Sam Boal/Rollingnews

kerins

Former Rehab boss Angela Kerins

Further to yesterday’s post on the award of 75% of costs to losing party Angela Kerins in her case against the Public Accounts Committee, Broadsheet commenter Harry Molloy asked me to come back to readers when the full written judgment had been published. It is now available here.

The justification for the award of costs is set out by the Court at paragraphs 26-33 and appears to be as follows:-

(i) The PAC has an important function. Questions concerning the proper discharge of its function and the conduct of its members and the legal safeguards (if any) available to witness who appear before it are matters of public importance, involving questions of freedom of speech in Parliament, the separation of powers and the extent to which the court may intervene in the affairs of the Legislature.

(ii) Ms Kerins attended before the PAC in a voluntary capacity and much of what was put to her and said about her was damaging to her reputation personally and professionally. By bringing her action, Ms Kerins cast a light on the position of persons who volunteer to appear before the PAC. The institution of proceedings on her part was a proportionate reaction on her part to what had occurred and as such and the fact that she had a personal interest in the outcome of the application should not preclude her obtaining her costs.

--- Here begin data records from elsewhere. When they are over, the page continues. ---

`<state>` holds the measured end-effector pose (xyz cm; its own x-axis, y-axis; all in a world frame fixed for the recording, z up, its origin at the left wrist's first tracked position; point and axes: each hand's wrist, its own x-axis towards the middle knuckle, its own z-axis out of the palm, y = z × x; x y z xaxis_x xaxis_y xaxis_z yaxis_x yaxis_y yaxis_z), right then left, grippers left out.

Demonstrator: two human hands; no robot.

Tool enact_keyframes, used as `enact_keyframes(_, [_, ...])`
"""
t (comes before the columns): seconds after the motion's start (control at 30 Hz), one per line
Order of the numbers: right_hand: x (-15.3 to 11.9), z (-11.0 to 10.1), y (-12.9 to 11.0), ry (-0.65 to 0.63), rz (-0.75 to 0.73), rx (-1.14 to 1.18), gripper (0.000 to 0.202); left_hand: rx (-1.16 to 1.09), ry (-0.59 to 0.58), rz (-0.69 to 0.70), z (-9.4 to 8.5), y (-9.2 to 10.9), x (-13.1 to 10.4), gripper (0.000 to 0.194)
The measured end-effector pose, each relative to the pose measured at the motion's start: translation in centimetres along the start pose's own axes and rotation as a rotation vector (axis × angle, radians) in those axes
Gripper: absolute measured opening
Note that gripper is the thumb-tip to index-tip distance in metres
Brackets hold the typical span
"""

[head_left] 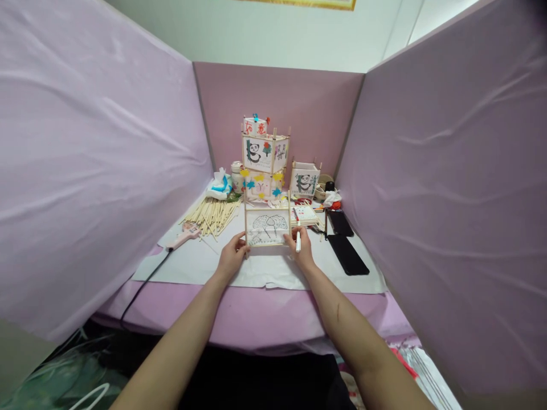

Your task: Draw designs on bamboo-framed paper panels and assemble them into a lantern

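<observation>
At the left of the counter [252,276], a pale pink glue gun [184,234] lies with its black cord [145,287] trailing over the edge. Behind it, thin wooden sticks [211,216] spread in a loose pile, near a tissue packet [221,183]. The left hand [233,254] grips the lower left corner of a stick-framed drawing [268,226], which stands upright at the middle, before a tall stack of decorated boxes [258,155]. The right hand [301,247], apart from the left, clasps a white pen [298,240] while its fingers meet the drawing's lower right corner. Beyond sits a panda box [305,181]; farther right lie two dark flat slabs [348,255].
</observation>
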<state>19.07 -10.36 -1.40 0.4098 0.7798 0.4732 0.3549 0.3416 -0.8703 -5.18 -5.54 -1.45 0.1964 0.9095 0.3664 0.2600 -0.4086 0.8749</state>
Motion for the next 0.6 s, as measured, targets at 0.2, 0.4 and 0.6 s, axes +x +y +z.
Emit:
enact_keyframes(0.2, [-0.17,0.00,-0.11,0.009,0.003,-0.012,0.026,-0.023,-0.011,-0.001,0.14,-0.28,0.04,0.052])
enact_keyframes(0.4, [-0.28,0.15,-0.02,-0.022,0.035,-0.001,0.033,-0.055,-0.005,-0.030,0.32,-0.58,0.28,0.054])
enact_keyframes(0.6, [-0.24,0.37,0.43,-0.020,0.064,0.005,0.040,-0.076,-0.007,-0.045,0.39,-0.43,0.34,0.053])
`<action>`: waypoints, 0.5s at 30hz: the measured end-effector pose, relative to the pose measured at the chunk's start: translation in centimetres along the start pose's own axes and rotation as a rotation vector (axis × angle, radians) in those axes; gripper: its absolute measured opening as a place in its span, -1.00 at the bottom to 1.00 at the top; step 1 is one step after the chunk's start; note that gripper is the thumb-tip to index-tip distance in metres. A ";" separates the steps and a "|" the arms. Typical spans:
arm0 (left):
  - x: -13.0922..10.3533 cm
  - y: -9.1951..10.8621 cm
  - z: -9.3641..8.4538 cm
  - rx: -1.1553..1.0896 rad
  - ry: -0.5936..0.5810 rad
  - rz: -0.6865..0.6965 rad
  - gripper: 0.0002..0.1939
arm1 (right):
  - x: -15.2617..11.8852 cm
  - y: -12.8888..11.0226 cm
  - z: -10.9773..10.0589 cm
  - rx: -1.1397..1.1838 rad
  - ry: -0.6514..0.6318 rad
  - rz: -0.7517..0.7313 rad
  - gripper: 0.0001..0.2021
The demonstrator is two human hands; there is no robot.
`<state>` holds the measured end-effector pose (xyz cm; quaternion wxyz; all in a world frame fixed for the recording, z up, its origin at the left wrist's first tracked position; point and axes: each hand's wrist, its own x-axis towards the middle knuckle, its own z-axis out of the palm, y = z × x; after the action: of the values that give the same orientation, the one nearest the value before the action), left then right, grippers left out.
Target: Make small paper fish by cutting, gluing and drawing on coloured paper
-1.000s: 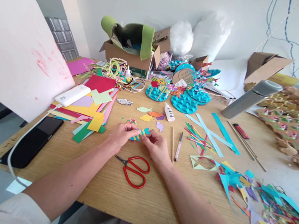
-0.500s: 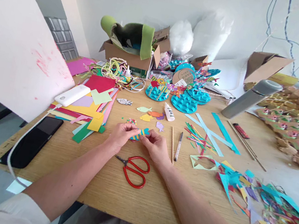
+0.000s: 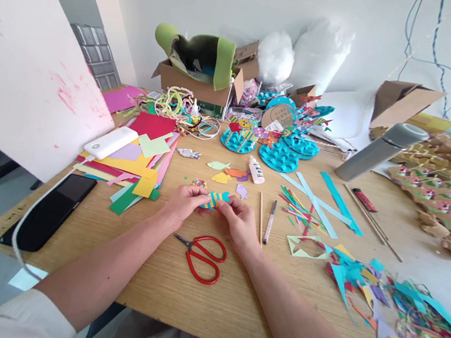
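Observation:
Between my two hands is a blue paper fish (image 3: 216,199) with yellow stripes. The closed fingers of my left hand (image 3: 184,203) grip its left end, and my right hand (image 3: 240,218) pinches it near the tail. Just below lie red-handled scissors (image 3: 205,257) on the table. Beyond my fingers is a small heap of colourful paper bits (image 3: 197,183), partly covered by my left hand. Several cut paper fish lie farther off, among them a yellow fish (image 3: 220,178), an orange fish (image 3: 234,172) and a purple fish (image 3: 241,191). A white glue bottle (image 3: 256,170) lies beside them.
Coloured paper sheets (image 3: 153,126), a power bank (image 3: 110,142) and a phone (image 3: 50,210) are on the left. A wooden stick (image 3: 260,217), a pen (image 3: 270,222), paper strips (image 3: 318,204) and scraps (image 3: 361,282) lie right. A grey flask (image 3: 382,151) stands behind.
The striped fish has shifted slightly to the right in my fingers, showing a little more of its stripes. Both hands keep hold of it; the scissors have not moved.

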<state>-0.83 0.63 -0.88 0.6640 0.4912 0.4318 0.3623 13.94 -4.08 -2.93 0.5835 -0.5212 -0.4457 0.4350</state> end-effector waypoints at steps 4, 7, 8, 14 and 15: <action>-0.1 0.1 0.0 0.065 -0.015 0.022 -0.79 | 0.0 -0.2 -0.2 -0.013 0.049 0.002 -0.61; -0.1 0.1 0.1 0.129 -0.036 0.046 -0.84 | 0.1 -0.2 -0.2 -0.014 0.043 0.027 -0.64; -0.1 0.1 0.2 0.148 -0.044 0.052 -0.85 | 0.1 -0.2 -0.2 -0.016 0.039 0.037 -0.64; -0.2 0.2 0.3 0.217 -0.065 0.076 -0.88 | 0.3 0.1 -0.2 -0.038 0.036 0.055 -0.72; -0.2 0.2 0.3 0.222 -0.066 0.078 -0.88 | 0.3 0.1 -0.2 -0.050 0.036 0.052 -0.73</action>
<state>-0.69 0.38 -0.62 0.6047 0.5898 0.4280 0.3214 14.23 -3.84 -3.03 0.5670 -0.5547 -0.4320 0.4292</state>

The implication from the ruling was that Ms Kerins had not been well treated by the PAC and therefore it was justifiable for her to seek to clarify the law in relation to the position of witnesses appearing before it.

There is also an implication that she performed a public service in alerting potential witnesses to the risks of appearing before the PAC.

Although within the (very wide) parameters of the discretion laid down by previous case law, the ruling does break new ground in that it sanctions an award of costs to an unsuccessful litigant with a personal interest in proceedings on a matter of public interest where that litigant acted proportionately in bringing the proceedings.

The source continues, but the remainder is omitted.